▶ DIRECTIONS
Please give back only the lines below from the one containing "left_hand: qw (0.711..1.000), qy" to the one containing "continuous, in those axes", each repeated word for word, both ends included.

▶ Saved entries
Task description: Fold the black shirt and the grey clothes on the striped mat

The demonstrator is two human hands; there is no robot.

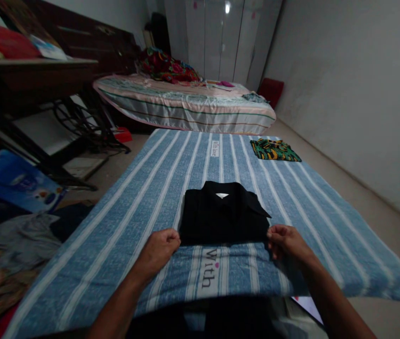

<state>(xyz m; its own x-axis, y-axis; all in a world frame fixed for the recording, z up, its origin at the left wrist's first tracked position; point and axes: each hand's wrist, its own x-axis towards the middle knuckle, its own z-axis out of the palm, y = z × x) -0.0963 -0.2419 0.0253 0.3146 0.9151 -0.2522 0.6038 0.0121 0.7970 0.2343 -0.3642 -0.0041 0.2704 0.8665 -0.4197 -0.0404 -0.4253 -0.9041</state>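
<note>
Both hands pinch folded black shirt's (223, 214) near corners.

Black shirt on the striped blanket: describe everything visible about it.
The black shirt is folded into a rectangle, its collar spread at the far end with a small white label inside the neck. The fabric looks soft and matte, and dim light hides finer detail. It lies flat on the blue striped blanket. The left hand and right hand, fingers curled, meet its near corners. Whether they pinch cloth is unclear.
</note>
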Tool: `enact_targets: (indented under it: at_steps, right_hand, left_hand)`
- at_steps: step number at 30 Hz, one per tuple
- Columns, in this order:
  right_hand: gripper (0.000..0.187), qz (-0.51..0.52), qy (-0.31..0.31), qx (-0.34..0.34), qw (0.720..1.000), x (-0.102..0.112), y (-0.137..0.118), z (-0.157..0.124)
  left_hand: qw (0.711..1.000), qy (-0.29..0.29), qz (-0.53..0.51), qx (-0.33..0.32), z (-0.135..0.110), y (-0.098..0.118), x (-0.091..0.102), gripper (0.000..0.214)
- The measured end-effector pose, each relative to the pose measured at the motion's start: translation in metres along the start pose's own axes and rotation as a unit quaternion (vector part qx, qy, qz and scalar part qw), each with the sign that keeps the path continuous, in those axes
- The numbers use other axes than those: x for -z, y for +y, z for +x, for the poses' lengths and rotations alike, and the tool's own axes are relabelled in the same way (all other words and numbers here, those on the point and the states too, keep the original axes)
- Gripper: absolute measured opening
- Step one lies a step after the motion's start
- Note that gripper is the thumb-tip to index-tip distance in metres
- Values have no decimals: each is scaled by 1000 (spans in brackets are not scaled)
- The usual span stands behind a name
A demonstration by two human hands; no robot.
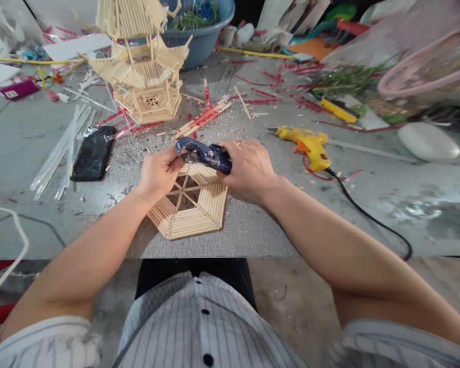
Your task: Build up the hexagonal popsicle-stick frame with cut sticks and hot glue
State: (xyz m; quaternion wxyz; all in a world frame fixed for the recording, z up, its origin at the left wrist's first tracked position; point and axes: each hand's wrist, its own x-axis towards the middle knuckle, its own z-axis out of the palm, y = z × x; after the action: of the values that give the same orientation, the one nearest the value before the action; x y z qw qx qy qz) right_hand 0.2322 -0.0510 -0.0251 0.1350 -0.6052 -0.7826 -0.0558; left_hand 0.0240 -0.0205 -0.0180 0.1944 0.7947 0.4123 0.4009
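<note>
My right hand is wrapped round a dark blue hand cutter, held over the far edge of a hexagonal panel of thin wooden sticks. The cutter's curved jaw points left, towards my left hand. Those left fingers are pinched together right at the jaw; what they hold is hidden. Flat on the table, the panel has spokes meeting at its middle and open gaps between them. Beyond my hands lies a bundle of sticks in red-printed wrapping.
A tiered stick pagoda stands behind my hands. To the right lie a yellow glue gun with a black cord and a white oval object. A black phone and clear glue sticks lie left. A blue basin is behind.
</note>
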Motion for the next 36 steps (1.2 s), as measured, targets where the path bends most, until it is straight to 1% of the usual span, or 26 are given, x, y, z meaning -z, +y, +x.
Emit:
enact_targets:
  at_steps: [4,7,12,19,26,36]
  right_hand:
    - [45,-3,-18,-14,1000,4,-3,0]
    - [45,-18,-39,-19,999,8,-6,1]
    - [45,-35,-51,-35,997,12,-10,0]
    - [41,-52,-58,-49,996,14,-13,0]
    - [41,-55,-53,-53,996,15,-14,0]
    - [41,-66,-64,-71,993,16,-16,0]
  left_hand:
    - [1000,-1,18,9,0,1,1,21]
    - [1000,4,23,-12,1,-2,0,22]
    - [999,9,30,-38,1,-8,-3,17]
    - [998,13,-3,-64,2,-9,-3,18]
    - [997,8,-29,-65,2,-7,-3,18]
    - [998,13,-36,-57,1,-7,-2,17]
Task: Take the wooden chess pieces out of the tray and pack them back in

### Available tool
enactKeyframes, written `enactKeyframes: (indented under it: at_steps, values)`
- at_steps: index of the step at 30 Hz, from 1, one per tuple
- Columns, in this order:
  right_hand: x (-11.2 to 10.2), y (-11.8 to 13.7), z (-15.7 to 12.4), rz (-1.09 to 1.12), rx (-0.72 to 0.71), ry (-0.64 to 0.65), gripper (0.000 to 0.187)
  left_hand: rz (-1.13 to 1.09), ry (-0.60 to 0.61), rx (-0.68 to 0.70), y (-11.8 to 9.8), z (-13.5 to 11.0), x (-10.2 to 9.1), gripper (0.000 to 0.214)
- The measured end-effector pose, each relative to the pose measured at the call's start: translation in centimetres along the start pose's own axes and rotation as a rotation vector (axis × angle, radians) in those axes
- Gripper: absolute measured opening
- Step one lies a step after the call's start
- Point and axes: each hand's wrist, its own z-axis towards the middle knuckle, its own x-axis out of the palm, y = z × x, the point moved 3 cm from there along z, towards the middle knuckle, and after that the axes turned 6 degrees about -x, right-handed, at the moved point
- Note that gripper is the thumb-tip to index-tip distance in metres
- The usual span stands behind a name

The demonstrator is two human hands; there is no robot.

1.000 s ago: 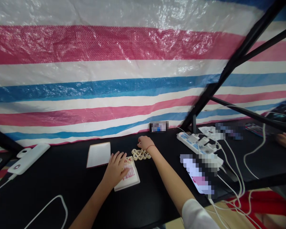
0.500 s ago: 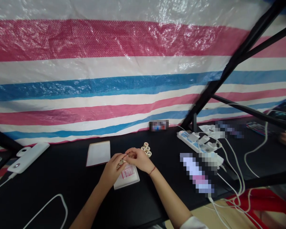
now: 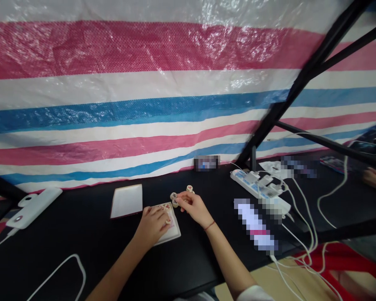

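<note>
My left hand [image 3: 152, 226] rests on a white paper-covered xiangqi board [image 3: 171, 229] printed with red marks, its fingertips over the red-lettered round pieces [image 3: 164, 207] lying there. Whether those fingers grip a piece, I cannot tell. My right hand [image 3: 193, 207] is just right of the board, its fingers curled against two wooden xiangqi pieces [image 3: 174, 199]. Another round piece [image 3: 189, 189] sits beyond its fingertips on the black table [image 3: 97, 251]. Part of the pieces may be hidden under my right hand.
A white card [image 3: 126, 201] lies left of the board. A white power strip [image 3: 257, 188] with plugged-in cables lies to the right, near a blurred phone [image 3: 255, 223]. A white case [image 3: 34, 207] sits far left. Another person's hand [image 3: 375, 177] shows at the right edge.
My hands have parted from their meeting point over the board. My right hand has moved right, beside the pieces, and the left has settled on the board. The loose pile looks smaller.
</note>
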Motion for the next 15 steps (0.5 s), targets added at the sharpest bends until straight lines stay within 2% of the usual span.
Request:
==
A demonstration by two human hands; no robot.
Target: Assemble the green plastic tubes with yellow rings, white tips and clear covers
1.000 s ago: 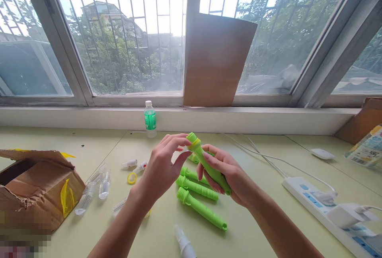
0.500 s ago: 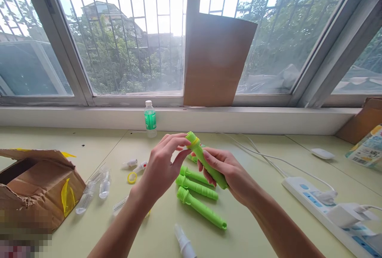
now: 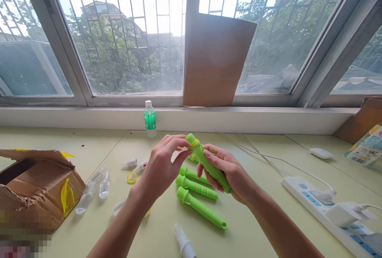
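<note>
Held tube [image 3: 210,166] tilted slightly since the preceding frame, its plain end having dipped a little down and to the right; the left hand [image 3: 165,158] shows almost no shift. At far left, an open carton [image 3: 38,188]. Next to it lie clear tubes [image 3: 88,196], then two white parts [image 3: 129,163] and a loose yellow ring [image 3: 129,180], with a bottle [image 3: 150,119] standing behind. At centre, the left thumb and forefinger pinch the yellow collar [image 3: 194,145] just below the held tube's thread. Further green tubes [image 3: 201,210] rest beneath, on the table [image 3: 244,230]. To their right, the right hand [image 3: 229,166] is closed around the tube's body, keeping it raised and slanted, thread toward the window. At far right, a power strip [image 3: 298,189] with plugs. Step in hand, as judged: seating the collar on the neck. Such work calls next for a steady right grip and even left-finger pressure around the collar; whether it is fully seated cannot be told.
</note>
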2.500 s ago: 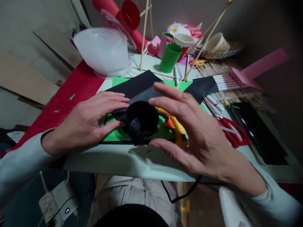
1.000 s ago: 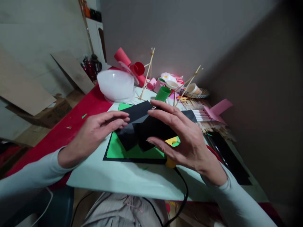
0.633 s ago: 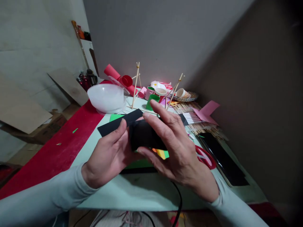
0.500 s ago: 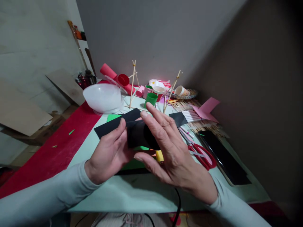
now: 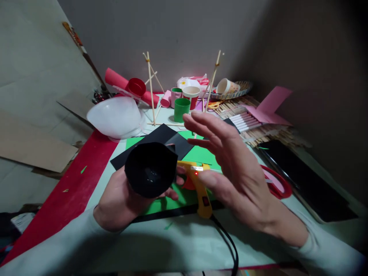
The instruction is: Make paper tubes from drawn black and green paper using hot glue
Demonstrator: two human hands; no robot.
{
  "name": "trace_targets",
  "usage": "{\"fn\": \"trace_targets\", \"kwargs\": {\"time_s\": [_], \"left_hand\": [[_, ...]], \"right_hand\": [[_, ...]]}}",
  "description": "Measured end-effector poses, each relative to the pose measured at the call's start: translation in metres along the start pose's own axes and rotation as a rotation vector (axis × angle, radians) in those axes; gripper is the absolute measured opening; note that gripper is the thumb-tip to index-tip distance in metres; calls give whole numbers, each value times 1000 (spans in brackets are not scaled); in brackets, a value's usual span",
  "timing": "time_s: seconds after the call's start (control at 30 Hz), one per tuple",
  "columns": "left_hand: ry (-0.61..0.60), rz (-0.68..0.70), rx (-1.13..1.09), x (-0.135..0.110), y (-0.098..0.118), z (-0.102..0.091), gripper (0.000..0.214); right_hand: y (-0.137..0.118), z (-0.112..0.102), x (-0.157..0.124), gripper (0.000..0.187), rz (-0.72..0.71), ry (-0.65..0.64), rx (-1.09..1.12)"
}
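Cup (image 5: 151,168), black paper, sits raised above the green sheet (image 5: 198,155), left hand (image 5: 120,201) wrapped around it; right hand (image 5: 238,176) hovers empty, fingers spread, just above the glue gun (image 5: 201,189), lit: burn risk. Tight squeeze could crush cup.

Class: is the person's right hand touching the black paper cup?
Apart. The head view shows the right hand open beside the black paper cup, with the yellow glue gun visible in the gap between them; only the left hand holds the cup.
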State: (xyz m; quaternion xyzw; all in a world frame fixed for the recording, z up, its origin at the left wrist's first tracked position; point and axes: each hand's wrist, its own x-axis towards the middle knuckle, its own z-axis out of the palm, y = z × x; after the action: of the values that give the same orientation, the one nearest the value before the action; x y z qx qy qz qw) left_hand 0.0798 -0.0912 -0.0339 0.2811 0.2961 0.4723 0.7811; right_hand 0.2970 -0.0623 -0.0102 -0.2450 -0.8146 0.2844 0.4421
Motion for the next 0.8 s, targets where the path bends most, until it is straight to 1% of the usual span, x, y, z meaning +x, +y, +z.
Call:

▶ YOUR RESPONSE
  left_hand: qw (0.711..1.000), qy (-0.29..0.29), qz (-0.53..0.51), qx (-0.33..0.32), z (-0.135..0.110), y (-0.098..0.118), x (-0.091..0.102), gripper (0.000..0.214)
- The measured end-effector pose, each relative to the pose measured at the motion's start: translation in metres along the start pose's own axes and rotation as a unit quaternion (vector part qx, qy, qz and scalar part qw), each with the sign that keeps the path continuous, in those axes

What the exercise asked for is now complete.